Olszewski Calls on Hogan to Reconsider Indoor Dining

Following nationwide COVID-19 spikes, over a dozen other states or localities have taken steps to re-close bars and restaurants. County officials noted that, similar to statewide trends, young people now account for the majority of cases. Over the past three days, 53 percent of Baltimore County cases are residents under the age of 35.

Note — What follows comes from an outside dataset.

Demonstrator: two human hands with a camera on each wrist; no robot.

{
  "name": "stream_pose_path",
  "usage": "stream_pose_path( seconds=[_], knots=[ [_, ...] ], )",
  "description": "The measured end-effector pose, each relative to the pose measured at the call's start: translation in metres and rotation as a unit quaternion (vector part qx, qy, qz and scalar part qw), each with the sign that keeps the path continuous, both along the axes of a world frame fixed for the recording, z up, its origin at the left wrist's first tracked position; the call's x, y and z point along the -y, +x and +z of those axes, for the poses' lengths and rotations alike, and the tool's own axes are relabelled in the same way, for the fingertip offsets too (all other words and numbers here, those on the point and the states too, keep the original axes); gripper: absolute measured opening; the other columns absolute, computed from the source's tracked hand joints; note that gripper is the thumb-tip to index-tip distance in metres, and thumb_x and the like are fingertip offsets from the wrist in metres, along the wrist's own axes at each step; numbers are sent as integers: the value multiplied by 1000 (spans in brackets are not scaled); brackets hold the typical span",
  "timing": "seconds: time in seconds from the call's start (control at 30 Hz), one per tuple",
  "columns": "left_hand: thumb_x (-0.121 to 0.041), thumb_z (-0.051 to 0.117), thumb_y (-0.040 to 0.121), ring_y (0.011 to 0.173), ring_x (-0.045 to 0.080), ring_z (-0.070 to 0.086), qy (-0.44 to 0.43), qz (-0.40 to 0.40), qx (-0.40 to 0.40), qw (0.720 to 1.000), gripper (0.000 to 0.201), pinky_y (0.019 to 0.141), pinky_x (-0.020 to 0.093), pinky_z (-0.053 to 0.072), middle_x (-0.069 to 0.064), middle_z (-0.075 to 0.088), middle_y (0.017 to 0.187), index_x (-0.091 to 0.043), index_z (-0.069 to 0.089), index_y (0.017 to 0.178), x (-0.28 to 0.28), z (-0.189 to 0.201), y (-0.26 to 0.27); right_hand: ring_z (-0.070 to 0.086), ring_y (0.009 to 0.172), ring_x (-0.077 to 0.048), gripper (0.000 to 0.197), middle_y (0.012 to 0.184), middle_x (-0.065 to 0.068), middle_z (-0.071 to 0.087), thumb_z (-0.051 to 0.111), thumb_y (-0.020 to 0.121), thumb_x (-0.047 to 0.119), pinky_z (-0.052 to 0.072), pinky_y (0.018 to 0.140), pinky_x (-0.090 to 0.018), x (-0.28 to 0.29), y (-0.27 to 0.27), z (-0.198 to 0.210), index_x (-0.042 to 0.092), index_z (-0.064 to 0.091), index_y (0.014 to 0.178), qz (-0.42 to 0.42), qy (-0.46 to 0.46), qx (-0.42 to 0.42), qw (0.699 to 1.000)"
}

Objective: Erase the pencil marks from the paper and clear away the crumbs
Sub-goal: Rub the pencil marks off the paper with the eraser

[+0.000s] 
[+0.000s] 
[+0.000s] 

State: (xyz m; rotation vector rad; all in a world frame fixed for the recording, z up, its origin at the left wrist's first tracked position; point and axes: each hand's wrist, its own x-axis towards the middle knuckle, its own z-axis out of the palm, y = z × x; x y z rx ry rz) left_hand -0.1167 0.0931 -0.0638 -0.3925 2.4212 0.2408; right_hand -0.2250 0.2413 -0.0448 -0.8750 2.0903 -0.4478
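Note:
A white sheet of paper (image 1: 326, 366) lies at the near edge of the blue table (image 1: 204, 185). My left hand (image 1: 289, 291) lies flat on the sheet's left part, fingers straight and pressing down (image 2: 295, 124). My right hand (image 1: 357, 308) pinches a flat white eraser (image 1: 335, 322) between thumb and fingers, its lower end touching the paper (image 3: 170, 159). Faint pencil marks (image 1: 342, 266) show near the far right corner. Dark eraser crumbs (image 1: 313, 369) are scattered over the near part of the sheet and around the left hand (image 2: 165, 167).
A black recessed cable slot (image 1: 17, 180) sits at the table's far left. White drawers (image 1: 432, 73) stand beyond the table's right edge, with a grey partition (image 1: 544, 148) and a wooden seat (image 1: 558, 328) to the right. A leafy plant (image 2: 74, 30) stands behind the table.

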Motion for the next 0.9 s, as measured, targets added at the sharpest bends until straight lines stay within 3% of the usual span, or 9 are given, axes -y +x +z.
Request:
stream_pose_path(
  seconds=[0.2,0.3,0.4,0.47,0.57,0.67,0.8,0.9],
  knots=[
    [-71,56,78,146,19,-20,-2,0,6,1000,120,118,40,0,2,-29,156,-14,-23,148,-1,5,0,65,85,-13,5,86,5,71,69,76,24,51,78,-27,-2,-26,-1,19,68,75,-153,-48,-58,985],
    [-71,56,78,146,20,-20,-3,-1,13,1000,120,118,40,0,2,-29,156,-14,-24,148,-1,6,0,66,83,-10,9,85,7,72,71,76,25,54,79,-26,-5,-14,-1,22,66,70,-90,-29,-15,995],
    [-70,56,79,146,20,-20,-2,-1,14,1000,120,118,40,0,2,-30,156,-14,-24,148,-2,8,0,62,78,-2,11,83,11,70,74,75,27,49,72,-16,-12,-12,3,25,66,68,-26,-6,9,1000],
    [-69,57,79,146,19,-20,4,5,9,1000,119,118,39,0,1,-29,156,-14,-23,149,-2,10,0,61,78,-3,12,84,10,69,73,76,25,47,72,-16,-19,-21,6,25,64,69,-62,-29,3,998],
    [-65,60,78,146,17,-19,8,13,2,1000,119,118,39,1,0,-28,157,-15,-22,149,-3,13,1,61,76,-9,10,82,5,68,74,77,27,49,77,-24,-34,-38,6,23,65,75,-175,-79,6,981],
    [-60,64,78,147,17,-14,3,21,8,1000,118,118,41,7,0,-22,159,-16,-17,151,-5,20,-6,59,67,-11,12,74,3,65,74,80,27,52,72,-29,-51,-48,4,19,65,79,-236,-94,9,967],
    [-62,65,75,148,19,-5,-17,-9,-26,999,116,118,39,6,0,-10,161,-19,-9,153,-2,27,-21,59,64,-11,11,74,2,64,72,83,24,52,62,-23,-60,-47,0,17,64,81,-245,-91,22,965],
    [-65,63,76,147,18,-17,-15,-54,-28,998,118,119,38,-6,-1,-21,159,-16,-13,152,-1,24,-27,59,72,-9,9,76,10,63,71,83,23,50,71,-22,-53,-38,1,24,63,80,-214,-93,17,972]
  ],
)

County Executive Olszewski today called on Governor Hogan to limit bars and food service establishments to outdoor dining and takeout or delivery service.

“Maryland’s increasing case numbers are troubling and public health officials have consistently warned us about how indoor dining and congregating in bars can play a significant role of increased COVID-19 case counts. We have also seen that patchwork approaches to determining which businesses should be opened don’t work. I urge Governor Hogan to reengage with local leaders so that we can work in partnership to take statewide action to protect public health and save lives.”